不過如果老人所說的都屬實,院子裡的女屍確實是製鞋匠肯特的妻子,那麼她的死恐怕和布朗的死沒什麼必然關聯。

當天下午五點鐘,弗格斯探長在碼頭上抓住了那個姓肯特的敗類。

這個在家裡對著妻子揮舞拳頭的男人,到了警局卻抖得像篩糠似的。

當然,格蕾絲也基本料到了。

家暴的男人多數都是窩裡橫,正因為在外面生活不如意,這些廢物才會回家衝著柔弱的妻子撒氣。

肯特沒有否認自己的所作所為,她承認自己在亨特先生家的院子裡,失手打死了妻子。

而他當天毆打妻子的理由,是因為他的妻子買東西的時候,和兜售雜貨的小販說了幾句話,而這一幕恰好被他看到了。

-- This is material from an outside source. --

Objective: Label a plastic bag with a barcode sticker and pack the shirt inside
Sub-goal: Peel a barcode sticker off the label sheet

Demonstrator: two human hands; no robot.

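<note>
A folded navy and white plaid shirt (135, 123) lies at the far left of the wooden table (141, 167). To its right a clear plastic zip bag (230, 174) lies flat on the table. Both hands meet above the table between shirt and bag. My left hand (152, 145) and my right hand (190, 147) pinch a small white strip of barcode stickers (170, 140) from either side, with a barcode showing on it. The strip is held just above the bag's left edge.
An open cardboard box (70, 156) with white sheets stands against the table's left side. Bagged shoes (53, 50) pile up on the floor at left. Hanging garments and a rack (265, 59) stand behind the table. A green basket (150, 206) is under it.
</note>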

瞭解他脾氣的肯特太太知道自己晚上必然要捱揍,因此睡覺的時候一直提心吊膽。

事情果然和她預料的一樣,當天夜裡,肯特就喝了不少朗姆酒,一回到家裡就拿起了壁爐邊的撥火棍。

肯特太太嚇得拔腿就跑,連鞋都沒來得及穿。

兩人一個追一個跑,很快就跑到了亨特先生家的那處院子。

因為那處院子沒人,肯特太太就鑽了進去,想要逃進別墅裡,把門鎖上等肯特酒醒。

然而她哪裡跑得過人高馬大的丈夫?

肯特在院子裡就抓住了她,把她狠狠地揍了一頓。

肯特太太滿臉是血,拼了命地逃跑,這時候車伕漢特剛好路過。

看見自己的妻子往別的男人所在的方向跑,原本就妒火中燒的肯特立刻就失去了理智。

等他停下動作的時候,他的妻子肯特太太已經倒地不起,他手裡的撥火棍也滿是鮮血。

意識到自己殺了人,肯特立刻就清醒了不少。

「當時有一個穿著體面的男人突然從灌木叢地方向衝過來給了我一拳,大罵我是個‘畜生’,我心裡非常害怕,趕緊就跑了出去。」肯特交代著自己當晚的全部罪行,言談中還提到了一位體面的正義人士。

這位男士打跑了肯特之後,還往外追了幾步。

不過相比於抓到肯特,這位男士顯然是更擔心肯特太太的安危。

因為肯特表示,那位男士才追到院子外面,就很快又折返了回去。

「說實話,我心裡還抱著希望,以為我妻子被那個紳士救走了,在某個地方養傷。因為第二天下午我去那裡偷偷看過一眼,沒發現屍體。沒想到……」

「沒想到?」弗格斯探長沒好氣地拍了一下桌子,「我想你應該也沒想到自己要上絞刑架!那位先生說的沒錯,你這個‘畜生’!」

「把他關起來!」

送走了肯特之後,弗格斯探長仍舊忍不住抱怨。

「這些人都是怎麼了?幹活的時候沒勁頭,打老婆的時候渾身是勁!我每天到東區那邊,都會抓住十幾個打老婆的男人!然而法律就是這樣,偷一顆蘋果要服半個月勞役,把老婆打個半死,只需要交十先令罰款!」

說完這些,他嘆了口氣,「我抓住他們也沒用,那些窮人的老婆為了讓孩子能有口飯吃,根本不敢真的告自己的丈夫,她們根本捨不得那十先令罰金。」